▶ WORK TO BE COMPLETED:
Please give every line below again exactly, but not its pictures.
*** Begin section ***
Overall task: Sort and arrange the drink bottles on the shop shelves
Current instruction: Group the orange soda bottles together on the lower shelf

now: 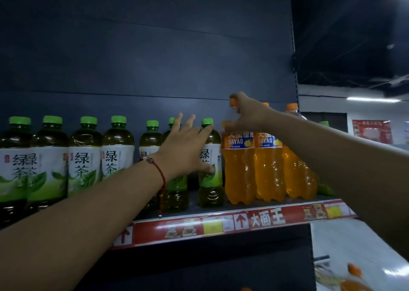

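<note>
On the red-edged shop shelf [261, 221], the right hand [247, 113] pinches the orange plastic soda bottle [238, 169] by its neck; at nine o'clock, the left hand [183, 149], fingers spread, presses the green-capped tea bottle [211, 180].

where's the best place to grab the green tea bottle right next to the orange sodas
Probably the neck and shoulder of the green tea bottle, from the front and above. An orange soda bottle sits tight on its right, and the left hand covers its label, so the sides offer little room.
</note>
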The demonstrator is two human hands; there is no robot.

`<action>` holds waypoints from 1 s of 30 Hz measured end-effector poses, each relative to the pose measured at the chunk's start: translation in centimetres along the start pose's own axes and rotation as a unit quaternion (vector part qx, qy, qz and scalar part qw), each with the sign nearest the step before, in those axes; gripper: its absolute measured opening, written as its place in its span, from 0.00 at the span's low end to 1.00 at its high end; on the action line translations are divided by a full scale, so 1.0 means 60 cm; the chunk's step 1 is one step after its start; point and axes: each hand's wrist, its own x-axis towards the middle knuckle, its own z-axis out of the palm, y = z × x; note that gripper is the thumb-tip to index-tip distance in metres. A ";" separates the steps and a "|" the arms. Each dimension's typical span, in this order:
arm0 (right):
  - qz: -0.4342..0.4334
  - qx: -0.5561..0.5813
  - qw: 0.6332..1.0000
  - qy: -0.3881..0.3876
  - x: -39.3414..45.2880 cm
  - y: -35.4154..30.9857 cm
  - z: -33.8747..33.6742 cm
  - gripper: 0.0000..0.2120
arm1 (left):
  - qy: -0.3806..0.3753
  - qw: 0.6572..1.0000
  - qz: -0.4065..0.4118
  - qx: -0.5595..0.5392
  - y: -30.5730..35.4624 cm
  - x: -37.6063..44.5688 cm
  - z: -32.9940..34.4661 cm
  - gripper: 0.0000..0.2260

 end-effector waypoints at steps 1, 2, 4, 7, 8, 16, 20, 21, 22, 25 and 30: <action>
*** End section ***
▶ TASK ANSWER:
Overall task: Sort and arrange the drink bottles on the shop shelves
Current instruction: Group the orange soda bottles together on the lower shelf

now: 

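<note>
On the red-edged shop shelf [261, 221], the right hand [247, 113] pinches the orange plastic soda bottle [238, 169] by its neck; at nine o'clock, the left hand [183, 149], fingers spread, presses the green-capped tea bottle [211, 180].

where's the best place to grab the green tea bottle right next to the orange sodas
Probably the neck and shoulder of the green tea bottle, from the front and above. An orange soda bottle sits tight on its right, and the left hand covers its label, so the sides offer little room.
</note>
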The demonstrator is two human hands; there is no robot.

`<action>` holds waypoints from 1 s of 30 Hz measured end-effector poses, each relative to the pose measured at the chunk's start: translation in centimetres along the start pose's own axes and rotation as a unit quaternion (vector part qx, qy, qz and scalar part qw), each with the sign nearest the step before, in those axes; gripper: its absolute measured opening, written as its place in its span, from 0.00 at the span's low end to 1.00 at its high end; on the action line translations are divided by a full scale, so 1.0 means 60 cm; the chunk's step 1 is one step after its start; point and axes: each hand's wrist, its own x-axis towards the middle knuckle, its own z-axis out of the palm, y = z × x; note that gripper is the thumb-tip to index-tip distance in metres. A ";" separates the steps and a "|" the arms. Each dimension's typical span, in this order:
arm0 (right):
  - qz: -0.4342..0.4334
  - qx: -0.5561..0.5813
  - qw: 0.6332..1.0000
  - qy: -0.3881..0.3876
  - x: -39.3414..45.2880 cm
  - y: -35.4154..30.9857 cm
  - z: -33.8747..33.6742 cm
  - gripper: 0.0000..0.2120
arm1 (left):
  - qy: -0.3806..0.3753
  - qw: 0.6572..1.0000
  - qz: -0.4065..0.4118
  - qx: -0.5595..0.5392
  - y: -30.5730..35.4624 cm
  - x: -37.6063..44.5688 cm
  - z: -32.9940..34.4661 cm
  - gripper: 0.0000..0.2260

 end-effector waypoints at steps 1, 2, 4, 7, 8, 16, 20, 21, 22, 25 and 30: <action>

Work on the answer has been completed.